Web Scraping with Python and BeautifulSoup

A Simple HTML Document

Example

<!DOCTYPE html>
<html>
<head>
<title>Page Title</title>
</head>
<body><h1>My First Heading</h1>
<p>My first paragraph.</p>

</body>
</html>

Try it Yourself »

Example Explained

  • The <!DOCTYPE html> declaration defines this document to be HTML5
  • The <html> element is the root element of an HTML page
  • The <head> element contains meta information about the document
  • The <title> element specifies a title for the document
  • The <body> element contains the visible page content
  • The <h1> element defines a large heading
  • The <p> element defines a paragraph

More Details refer to this

HTML Tutorials

What is Web Scraping?

Web scraping, web harvesting, or web data extraction is data scraping used for extracting data from websites.[1] Web scraping software may access the World Wide Web directly using the Hypertext Transfer Protocol, or through a web browser. While web scraping can be done manually by a software user, the term typically refers to automated processes implemented using a bot or web crawler. It is a form of copying, in which specific data is gathered and copied from the web, typically into a central local database or spreadsheet, for later retrieval or analysis.
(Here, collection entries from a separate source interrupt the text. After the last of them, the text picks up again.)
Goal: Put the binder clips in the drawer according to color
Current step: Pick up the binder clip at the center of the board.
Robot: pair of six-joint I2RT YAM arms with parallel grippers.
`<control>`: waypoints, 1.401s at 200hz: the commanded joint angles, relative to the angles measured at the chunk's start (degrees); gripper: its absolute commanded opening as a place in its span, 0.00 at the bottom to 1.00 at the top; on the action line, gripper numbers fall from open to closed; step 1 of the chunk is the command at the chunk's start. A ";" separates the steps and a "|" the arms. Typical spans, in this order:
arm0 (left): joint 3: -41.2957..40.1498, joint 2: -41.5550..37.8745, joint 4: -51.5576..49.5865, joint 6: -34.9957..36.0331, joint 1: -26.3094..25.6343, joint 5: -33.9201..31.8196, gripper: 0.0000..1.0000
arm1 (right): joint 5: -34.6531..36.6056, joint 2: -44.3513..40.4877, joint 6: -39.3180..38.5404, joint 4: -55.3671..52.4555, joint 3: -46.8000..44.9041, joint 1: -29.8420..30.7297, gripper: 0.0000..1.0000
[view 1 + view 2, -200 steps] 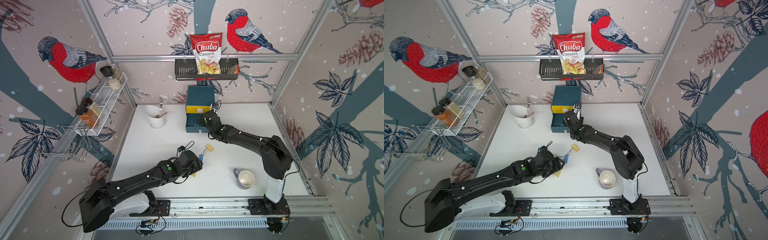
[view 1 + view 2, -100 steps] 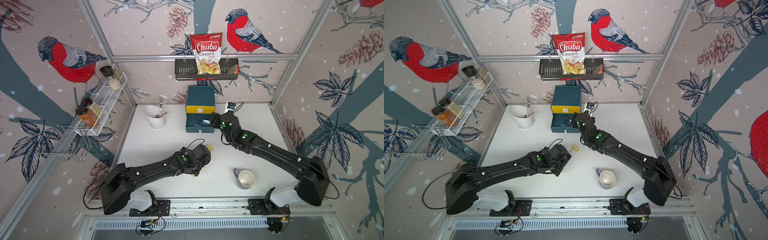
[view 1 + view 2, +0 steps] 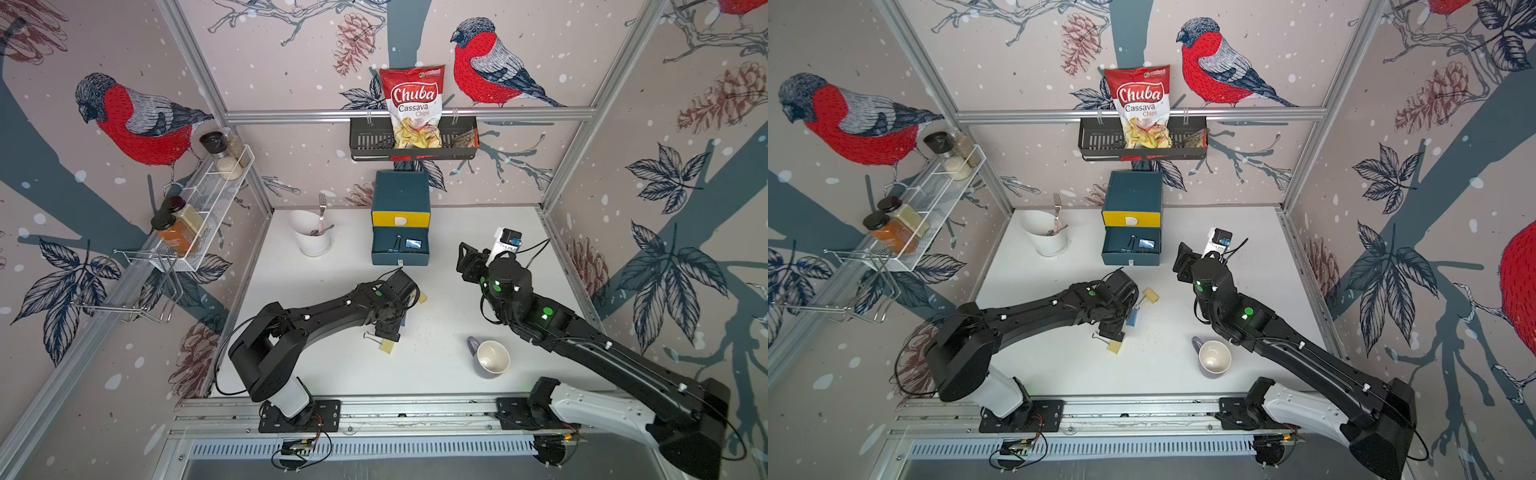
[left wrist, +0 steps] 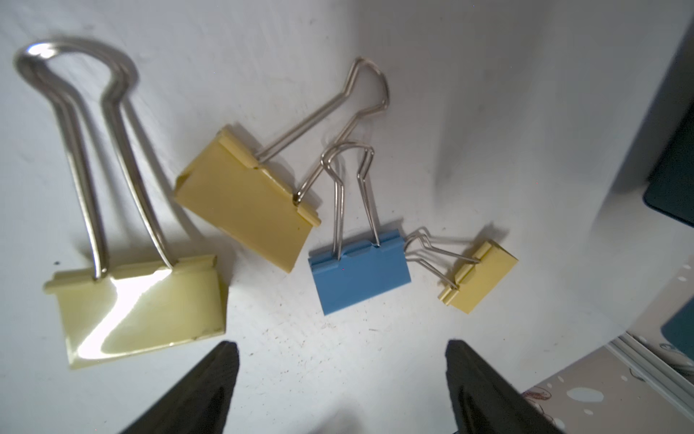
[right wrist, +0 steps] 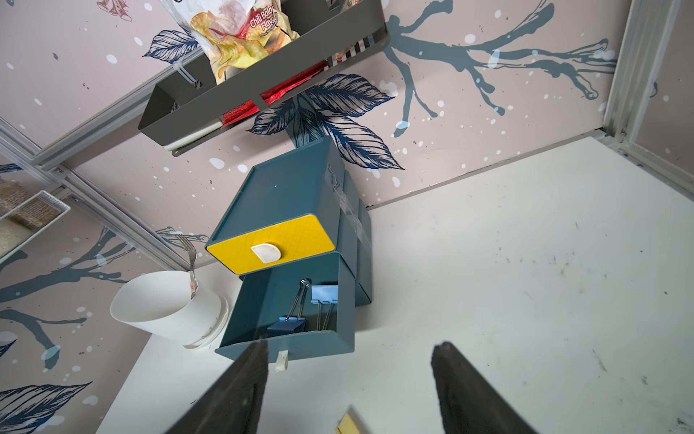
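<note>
The right gripper (image 5: 351,347) has backed off the drawer (image 5: 270,297), jaws apart and empty; two blue clips (image 5: 325,293) lie inside. The left gripper (image 4: 341,342), spread and empty, now has a loose blue clip (image 4: 360,276) just ahead of its tips, probably the next pick.

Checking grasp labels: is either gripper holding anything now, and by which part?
Nothing is held. The left gripper stands open above the binder clips on the table; the right gripper is open and empty.

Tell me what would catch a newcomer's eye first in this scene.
The red Chuba chips bag in the black basket on the back wall stands out. Below it, the teal drawer chest has a yellow top front and an open drawer holding two blue clips. On the table, three yellow clips and one blue clip lie near the open left gripper.
</note>
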 commanded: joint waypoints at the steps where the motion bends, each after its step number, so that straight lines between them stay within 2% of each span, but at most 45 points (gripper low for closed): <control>1: 2.33 2.44 -2.13 -2.56 1.01 3.40 0.88 | 2.29 -1.57 1.32 -2.86 -1.03 0.62 0.74; 42: 6.82 7.31 -3.41 -2.38 1.75 5.49 0.86 | 0.51 -4.07 -0.62 -3.18 -2.23 2.32 0.74; 75: 6.95 9.73 -3.19 -2.17 2.00 7.76 0.82 | 0.59 -6.52 0.03 -4.70 -2.26 2.84 0.74; 126: 6.50 11.85 -2.11 -3.24 2.61 7.48 0.79 | 0.70 -7.04 0.34 -4.79 -3.11 2.82 0.73; 174: 4.82 13.48 1.27 -3.36 2.97 6.82 0.66 | 0.39 -7.04 0.16 -4.71 -3.06 2.82 0.74; 199: 2.62 12.38 4.29 -3.76 2.90 6.08 0.49 | 0.31 -7.09 0.15 -4.67 -3.26 2.85 0.74; 243: 3.31 8.72 2.16 -2.68 2.32 1.63 0.46 | -0.23 -6.59 0.26 -3.94 -3.77 2.82 0.74; 280: 3.58 7.35 2.46 -1.06 2.09 1.73 0.44 | -0.36 -6.40 0.34 -3.91 -3.59 2.82 0.73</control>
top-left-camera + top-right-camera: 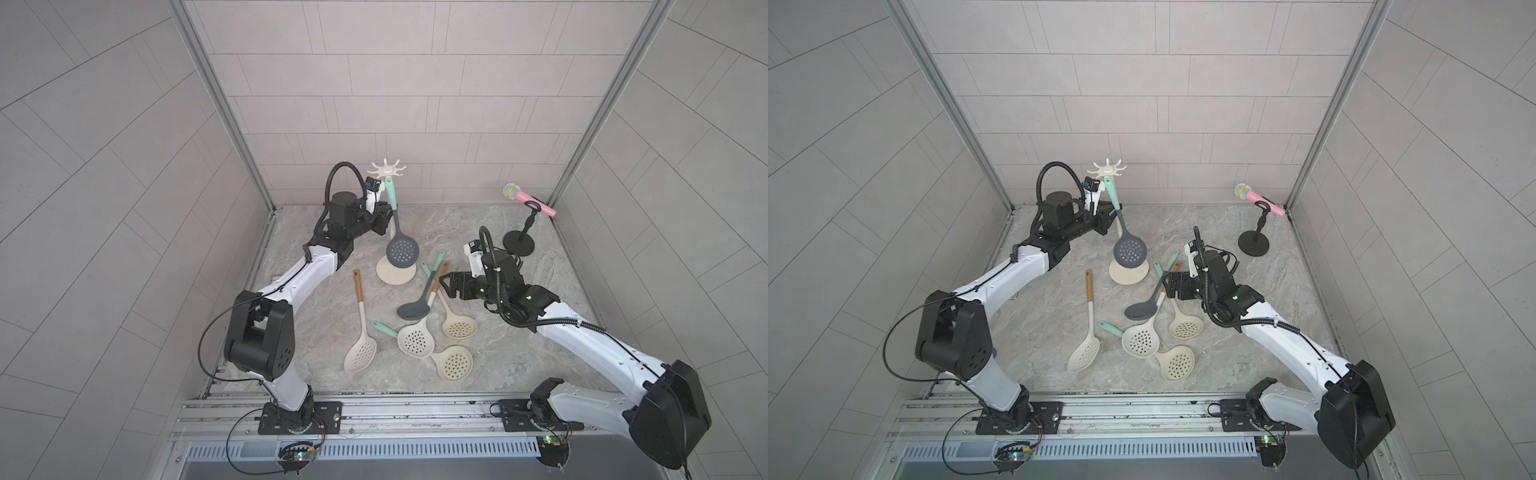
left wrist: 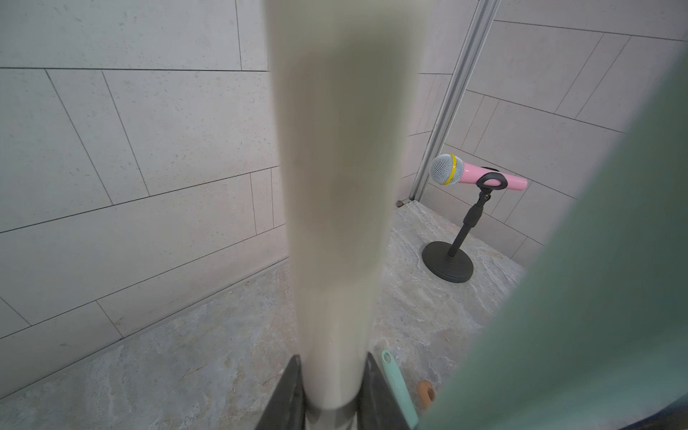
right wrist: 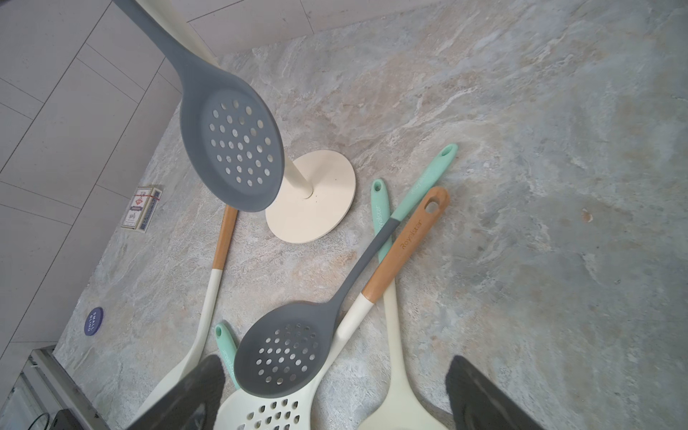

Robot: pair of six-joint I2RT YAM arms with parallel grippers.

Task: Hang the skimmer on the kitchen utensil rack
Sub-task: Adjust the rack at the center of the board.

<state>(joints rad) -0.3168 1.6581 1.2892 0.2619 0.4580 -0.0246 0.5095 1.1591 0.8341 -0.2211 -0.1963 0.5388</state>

More details refer to Wikipedia

Why we need Web Scraping?

A large organization will need to keep itself updated with the information changes occurring in multitudes of websites. An intelligent web scraper will find new websites from which it needs to scrap the data. Intelligent approaches identify the changed data, extract it without extracting the unnecessary links present within and navigate between websites to monitor and extract information on a real-time basis efficiently and effectively. You can easily monitor several websites simultaneously while keeping up with the frequency of updates.

You will observe, as has been mentioned earlier, that data across the websites constantly changes. How will know if a key change has been made by an organization? Let’s say there has been a personnel change in the organization, how will you find out about that? That’s where the alerts feature in web scraping comes to play. The intelligent web scraping techniques will alert you to the data changes that have occurred on a particular website, thus helping you keep an eye on opportunities and issues.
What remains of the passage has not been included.